While we can of course retain the noun--the empirically accurate sense naturally being the referent--we will have to adopt a new verb.
That, would without material doubt would be the copula '
be.' Life forms
are souls; '
have' being inaccurate as it prescribes possession. I am a soul, my cats are souls, the friendly intelligent crow which shares their food is a soul...
bless its little raven soul...(these birds are so cute in a sense).
Pemerson wrote:
What makes animals so extraordinary is they have no ego.
I argue that what we'll find, essentially, is that the notion of ego (
of course having adjusted the Freudian model with the better understanding) is not quite so distinct a matter from the array of certain cerebral structures firing in connective loops. What we usually consider ego, thus, will is found to be an element of brain which animals of course have as well. In a twist of paradoxical fact, however, as can be understood through certain psychopathic spectrum syndromes, we can see that prefrontal connectivity--an especially tell-tale sign of the H. sapiens brain build's advantage--is what gives rise to the ability to sense this '
ego' build/state. We could thus present it, actually, as saying humans have
egos while animals (other than a few primates, the dolphin, and a whale or two [maybe]) don't, simple because of having or not having that certain build of prefrontal cortex.
CalamityJane wrote:
Remember our friend Pavlov : dogs salivated when the bell was rang,
that's not an emotion, rather desire, sensation, belief - non-physical attributes we affiliate with being soulful.
We will have to keep in mind that with classical conditioning, what we are doing is exercising plasticity--
in other words, long-term potentiation (LTP).

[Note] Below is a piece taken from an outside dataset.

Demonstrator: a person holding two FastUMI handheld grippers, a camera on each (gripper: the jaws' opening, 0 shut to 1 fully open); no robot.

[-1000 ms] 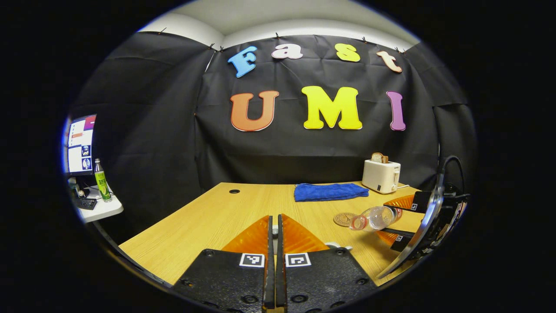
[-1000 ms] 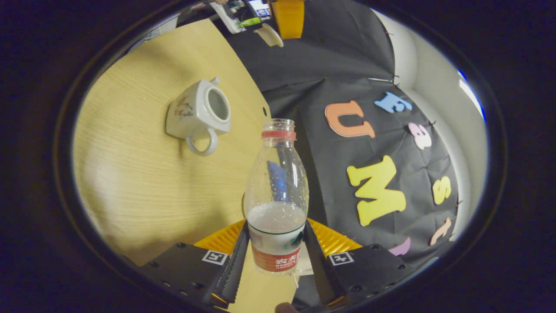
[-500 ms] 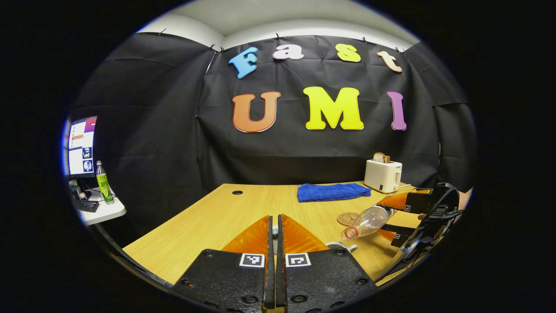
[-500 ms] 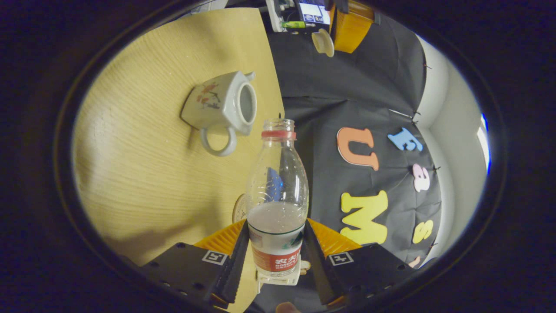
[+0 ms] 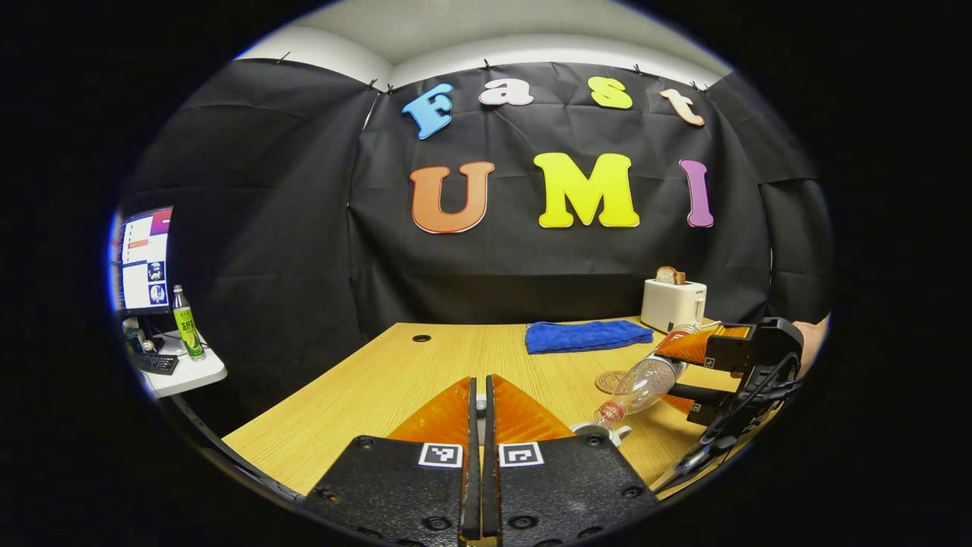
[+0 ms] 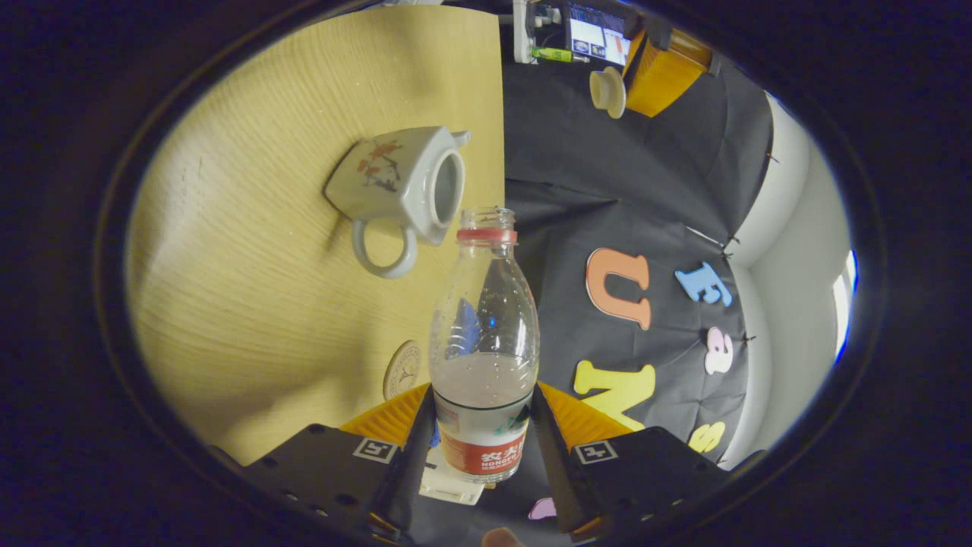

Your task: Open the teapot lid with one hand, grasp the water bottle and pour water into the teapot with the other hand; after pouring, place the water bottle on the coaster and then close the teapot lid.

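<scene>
My right gripper (image 6: 484, 395) is shut on the clear water bottle (image 6: 484, 334), just above its red label. The bottle's open mouth is beside the opening of the white teapot (image 6: 402, 182), which stands lidless on the wooden table (image 6: 250, 304). In the left gripper view the bottle (image 5: 642, 382) slants mouth-down over the teapot's rim (image 5: 600, 431), held by the right gripper (image 5: 674, 372). My left gripper (image 5: 478, 384) is shut, and in the right gripper view the white teapot lid (image 6: 607, 89) sits at its tips. A round coaster (image 5: 610, 381) lies behind the teapot.
At the table's back lie a folded blue towel (image 5: 588, 335) and a white toaster (image 5: 673, 303) holding bread. A cable hole (image 5: 421, 338) is at the back left. A side desk on the left carries a monitor (image 5: 144, 260) and a green bottle (image 5: 184, 322).
The right gripper has tipped the bottle further mouth-down and brought its mouth to the teapot's opening. The left gripper has stayed shut and almost still.
</scene>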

This, most obviously, therefore, is very physical a matter--
in the sense that certain neuromodulators and biochemicals are needed to produce the spines necessary for synaptic connectivity, and the neuron and support glial too, are of course actually lipids...which are real physical things.

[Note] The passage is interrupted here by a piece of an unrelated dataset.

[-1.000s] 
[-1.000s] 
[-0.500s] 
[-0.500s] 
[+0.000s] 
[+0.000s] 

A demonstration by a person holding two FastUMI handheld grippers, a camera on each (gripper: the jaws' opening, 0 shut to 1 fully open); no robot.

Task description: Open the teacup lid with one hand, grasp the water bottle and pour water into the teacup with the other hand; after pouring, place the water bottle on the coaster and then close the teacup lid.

Additionally, I am quite certain we'll find, most evidently, that animals to eat out of necessity--
but we usually don't think of it in that way. The cognitive processes of sub-cortical which control feeding, reward, and homeostasis, are most usually never '
spot lighted' by top-down retrieval of the executive cortical maps (
consciousness), so we tend to think of the activity that reaches that certain threshold (consciousness) as being '
willful' (and a portion of it is) but it is largely '
hardwired' in . . . thus out of reach to executive control.
Tastes, in the sense of
likes and dislikes, again, we'll find are exactly elements of both genetic pressure (to a lesser degree), and classical conditioning-like effects from individual history in a given environment. This factor of personality, however, is very physical a thing.

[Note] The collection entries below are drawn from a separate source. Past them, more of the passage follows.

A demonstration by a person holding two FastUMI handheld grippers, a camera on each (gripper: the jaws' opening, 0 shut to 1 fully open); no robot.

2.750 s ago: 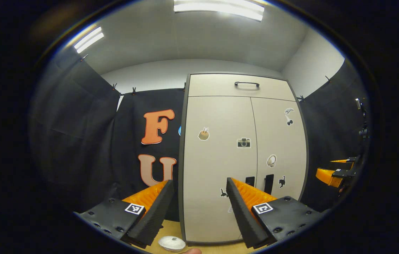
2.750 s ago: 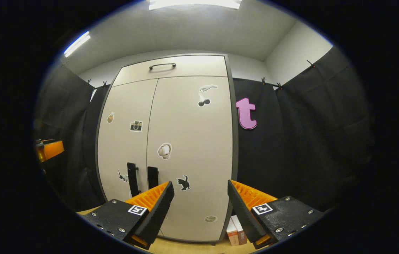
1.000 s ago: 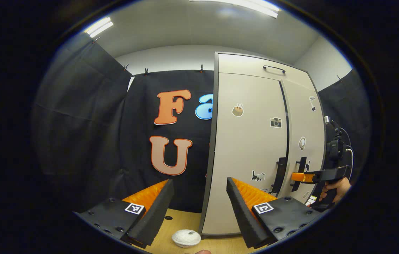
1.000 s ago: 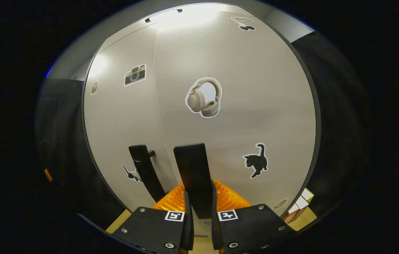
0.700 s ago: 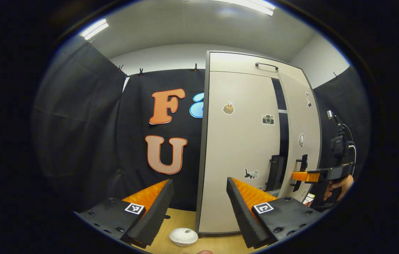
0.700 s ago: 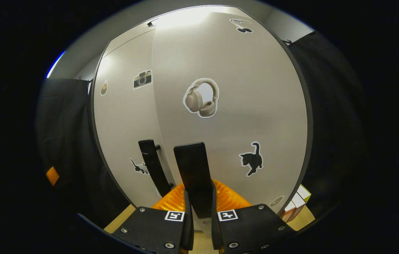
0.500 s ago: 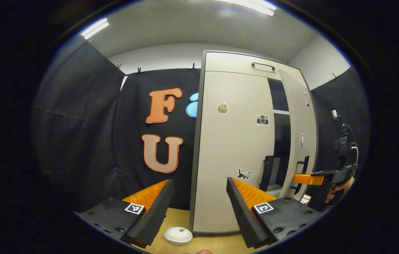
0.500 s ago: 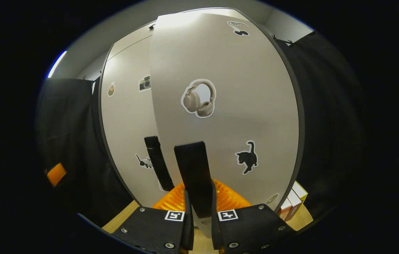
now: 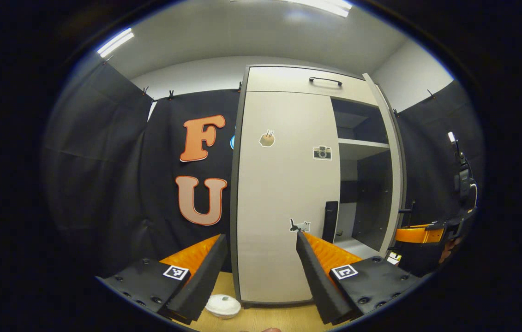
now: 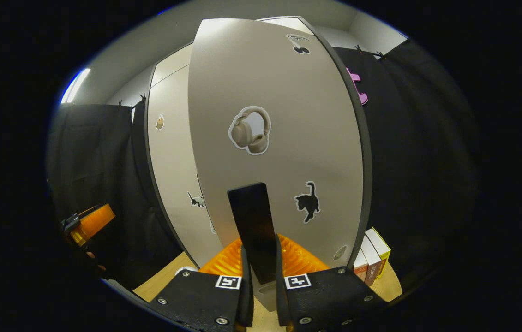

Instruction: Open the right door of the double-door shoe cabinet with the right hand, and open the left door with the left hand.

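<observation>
Right gripper (image 10: 259, 281) has its jaws clamped on the right door's handle (image 10: 251, 221), low on the panel; that grip sits far from the hinge, so leverage is good. Right door (image 10: 279, 115) stands swung well out, shelf (image 9: 362, 144) and dark interior exposed. Left door (image 9: 284, 184) looks shut, flush with the shoe cabinet (image 9: 297, 79). Its handle (image 9: 330, 220) is just beyond the left gripper (image 9: 261, 258), whose jaws are wide apart, holding nothing, lined up ahead of the left door. White object (image 9: 223, 305) on the bench (image 9: 265, 318) at the cabinet's foot, too small to identify.

Right tool (image 10: 261, 276) clamped tight, left tool (image 9: 261, 258) wide apart, level.
</observation>
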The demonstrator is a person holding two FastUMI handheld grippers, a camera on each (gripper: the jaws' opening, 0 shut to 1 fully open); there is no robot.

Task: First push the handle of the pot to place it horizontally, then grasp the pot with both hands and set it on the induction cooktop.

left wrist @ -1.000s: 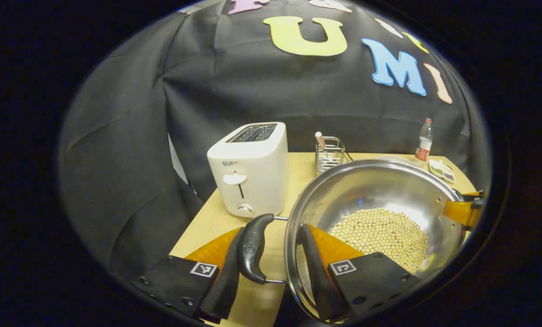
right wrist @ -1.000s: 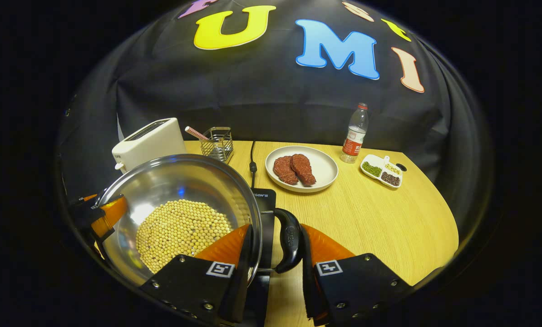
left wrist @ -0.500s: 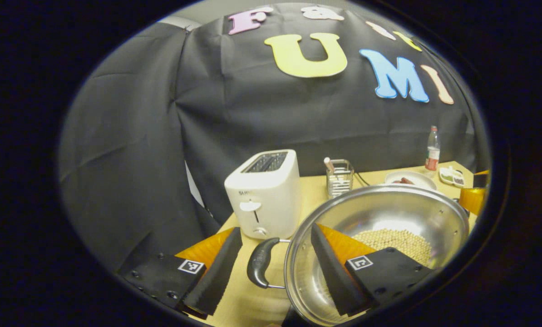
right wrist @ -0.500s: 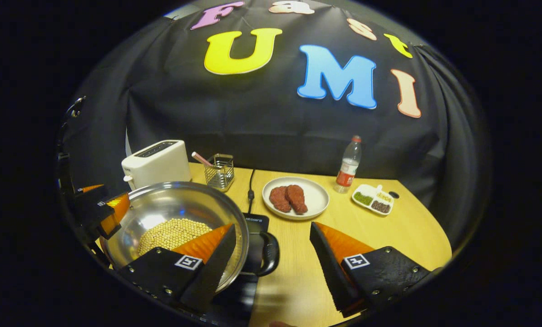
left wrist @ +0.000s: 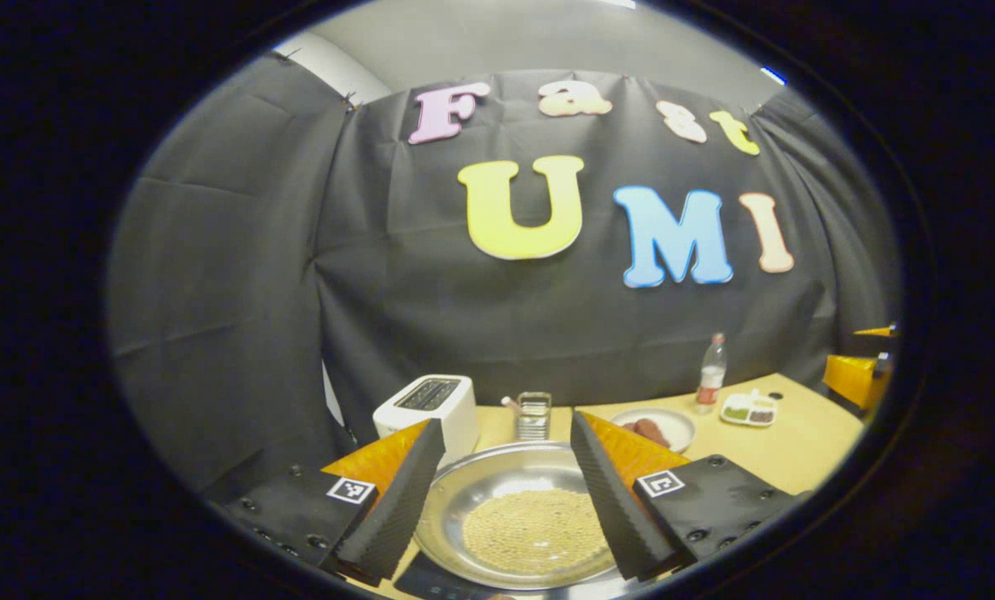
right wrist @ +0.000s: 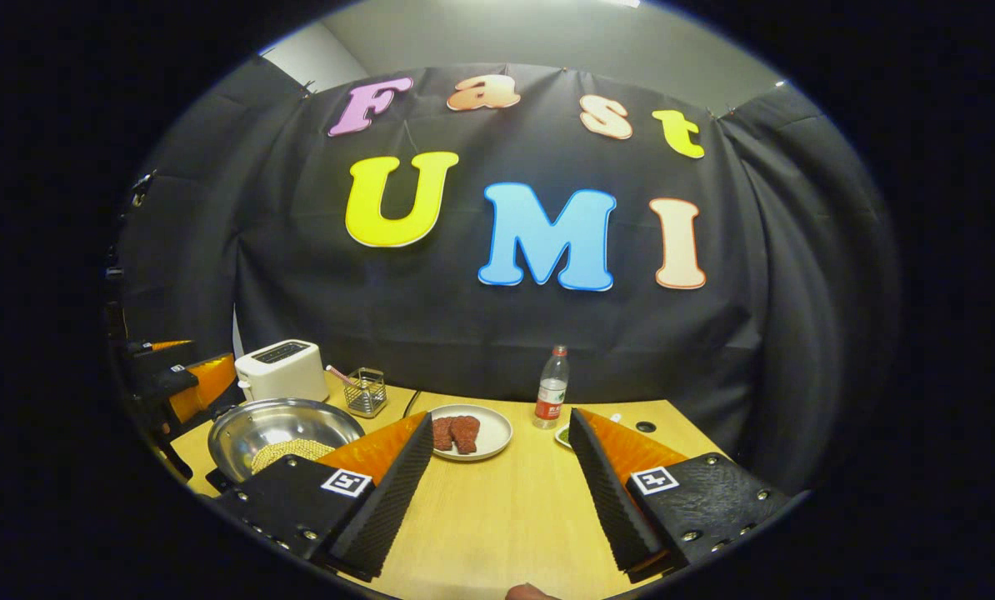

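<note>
With both tongs spread wide and gripping nothing, the left gripper (left wrist: 506, 500) hangs above the pot (left wrist: 497, 475), whose rim shows between its fingers. Pot sits on the induction cooktop (left wrist: 431, 579), a dark edge poking out under the near rim; yellow beans (left wrist: 535, 533) cover the bottom. Right gripper (right wrist: 497, 492) hovers over bare table (right wrist: 506, 517), well apart from the pot on its left side. Beyond the pot: toaster (left wrist: 427, 404) and wire holder (left wrist: 534, 414) near the back edge. Plate of meat (right wrist: 471, 432), bottle (right wrist: 551, 398) and a small sectioned dish (left wrist: 749, 409) stand further right, open tabletop in front of them.
</note>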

And I too agree that we'll have to be a bit careful about anthropomorphizing, yet, as a number of recent studies with horses, dogs, and prairie volves have greatly suggested, what we are seeing is a matter of the continuum of brain build/state. In other words, what is at the level of brain build that we see in these species, is in the human too, but with more added (in the bigger build that evolved in H. sapiens).
So, all animals are souls (putting other life forms aside for the moment), and that of course, as
Thomas has more correctly suggested, includes all of us human beings.